#### GIVEN DATA
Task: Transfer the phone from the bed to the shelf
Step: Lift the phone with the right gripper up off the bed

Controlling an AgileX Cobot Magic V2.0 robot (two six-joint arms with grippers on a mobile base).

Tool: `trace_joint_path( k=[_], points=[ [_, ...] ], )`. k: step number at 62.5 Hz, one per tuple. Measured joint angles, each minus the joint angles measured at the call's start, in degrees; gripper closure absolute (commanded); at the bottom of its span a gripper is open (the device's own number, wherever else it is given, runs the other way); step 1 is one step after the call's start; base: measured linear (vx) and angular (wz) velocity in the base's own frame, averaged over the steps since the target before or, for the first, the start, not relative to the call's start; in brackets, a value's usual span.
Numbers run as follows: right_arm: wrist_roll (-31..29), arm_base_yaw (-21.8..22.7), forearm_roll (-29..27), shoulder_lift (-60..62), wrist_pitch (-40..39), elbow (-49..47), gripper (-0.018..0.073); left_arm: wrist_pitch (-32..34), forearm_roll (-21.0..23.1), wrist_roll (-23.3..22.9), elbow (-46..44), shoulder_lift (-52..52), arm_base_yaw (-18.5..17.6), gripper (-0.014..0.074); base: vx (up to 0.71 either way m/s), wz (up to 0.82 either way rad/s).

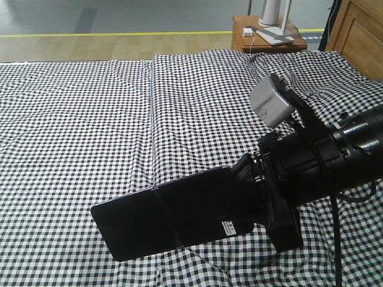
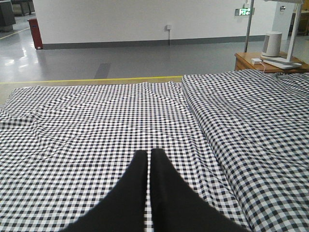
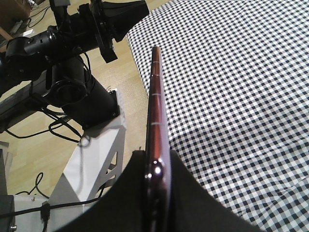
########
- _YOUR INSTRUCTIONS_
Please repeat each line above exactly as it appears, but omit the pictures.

- _OUTPUT FOR THIS TASK_
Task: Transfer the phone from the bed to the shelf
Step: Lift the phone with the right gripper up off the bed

Controlling an AgileX Cobot Magic V2.0 robot (two six-joint arms with grippers on a mobile base).

Tool: `trace_joint_path( k=[_], points=[ [_, ...] ], )`. k: step number at 62.5 Hz, one per tuple. Measured joint angles, each minus the joint angles measured at the call's start, in degrees; gripper closure absolute (commanded); at the bottom of its span a gripper is open (the device's own number, wherever else it is given, runs the other way); step 1 is one step after the call's start; base: measured linear (vx) and angular (wz) velocity in the base's own frame, averaged over the steps since the target before or, for the first, the start, not relative to the call's start; in brackets, a value's usual span.
Numbers run as follows: right_arm: wrist_roll (-31..29), arm_base_yaw (-21.8..22.7), forearm_roll (-29..27), shoulder_lift (-60..62), wrist_pitch (-40..39), elbow (-49..47), gripper (-0.018..0.073); left_arm: wrist_pitch (-32..34), forearm_roll (-21.0..23.1), wrist_roll (-23.3..22.9), elbow (-46..44), shoulder_lift (-52..52), arm_base_yaw (-18.5..17.6), gripper (-0.014..0.074); base: vx (up to 0.71 either way m/s), wz (up to 0.82 either way rad/s).

Nothing further is needed to complete the exercise.